Jose C. Florez, M.D., Ph.D. is the Chief of the Diabetes Unit at the Massachusetts General Hospital, Professor of Medicine at Harvard Medical School, and an Institute Member at the Broad Institute.
He and his group have contributed to the performance and analysis of high-throughput genomic studies in type 2 diabetes and related traits and complications, in international consortia such as MAGIC, GENIE, DIAGRAM, T2D-GENES, AMP-T2D and SIGMA. He leads the genetic research efforts of the Diabetes Prevention Program, and is the Principal Investigator of the Study to Understand the Genetics of the Acute Response to Metformin and Glipizide in Humans (SUGAR-MGH). In addition to his research and teaching duties, he is clinically active in the MGH Diabetes Center, the Endocrine inpatient consult service, and the Down Syndrome Program. He is the Editor-in-Chief of Current Diabetes Reports, an MGH Research Scholar, and the recipient of the 2010 Presidential Early Career Award for Scientists and Engineers, the highest honor bestowed by the United States government on science and engineeringprofessionals in the early stages of their independent research careers.
Nada Jabado, M.D., Ph.D.
Dr.
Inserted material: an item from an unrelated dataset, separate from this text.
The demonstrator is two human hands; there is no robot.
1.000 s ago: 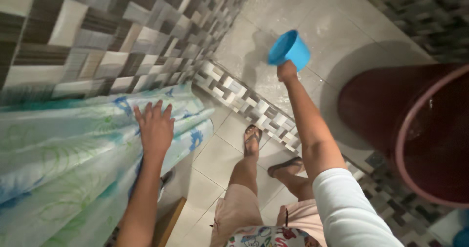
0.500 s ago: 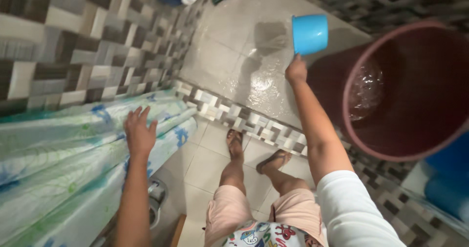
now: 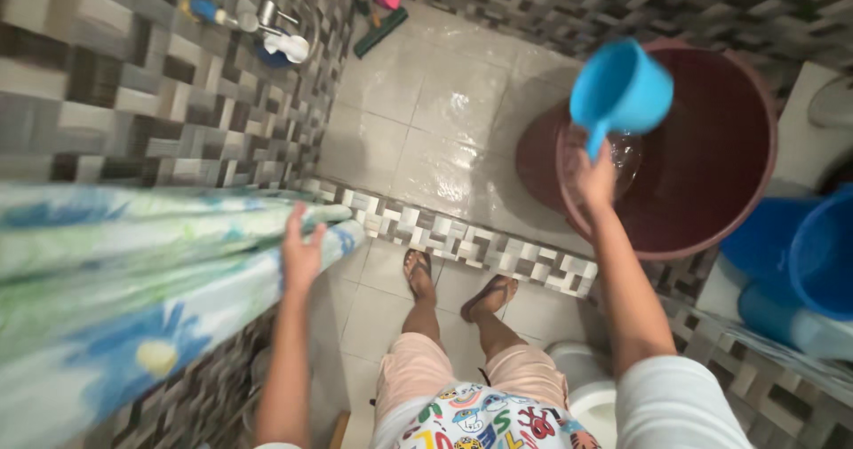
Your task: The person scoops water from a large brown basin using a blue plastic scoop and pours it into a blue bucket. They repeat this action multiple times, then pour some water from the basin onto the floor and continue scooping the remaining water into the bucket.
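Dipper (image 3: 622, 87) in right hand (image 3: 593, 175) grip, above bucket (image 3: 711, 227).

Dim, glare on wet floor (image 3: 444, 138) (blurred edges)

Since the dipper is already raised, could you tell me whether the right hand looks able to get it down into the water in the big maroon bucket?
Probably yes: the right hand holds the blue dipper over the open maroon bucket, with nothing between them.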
Jabado is a pediatric hematologist-oncologist at the Montreal Children’s Hospital and a professor of Pediatrics and Human genetics at the McGill University, Montreal, Canada. Nada received her M.D. at the Université Pierre et Marie Curie, Paris, France, and Ph.D. in Immunology in the INSERM, France.
Nada’s research focuses on genetics of pediatric brain tumors. Her group established that the pediatric Glioblastomas Multiforme, one of the deadliest cancers in humans, is genetically distinct from the adult glioblastomas and arises due to a novel class of recurrent driver mutations in the histone molecules. The histone mutations lead to an abnormal epigenetic landscape in tumor cells blocking cell differentiation and inducing high-grade invasive tumor transformation. Nada’s work led to a paradigm shift in understanding the mechanisms that cause brain tumours in children and opened up new therapeutic possibilities based on specific mutations in specific patients.
Nada’s ground-breaking work was recognized by numerous awards and a generous support from the Canadian Institute of Health Research, Genome Canada and other agencies.
Ryuichi Nishinakamura, Ph.D. graduated from the University of Tokyo, and spent several years as a clinical nephrologist. After obtaining his Ph.D. in 1996, he started working on kidney development. He moved to Kumamoto University in 2004 as a professor, and is now a Director, as well as a Professor in the Department of Kidney Development, at the Institute of Molecular Embryology and Genetics, Kumamoto University, Japan. His ultimate goal is to elucidate molecular mechanisms in kidney development and to rebuild the kidney from pluripotent stem cells.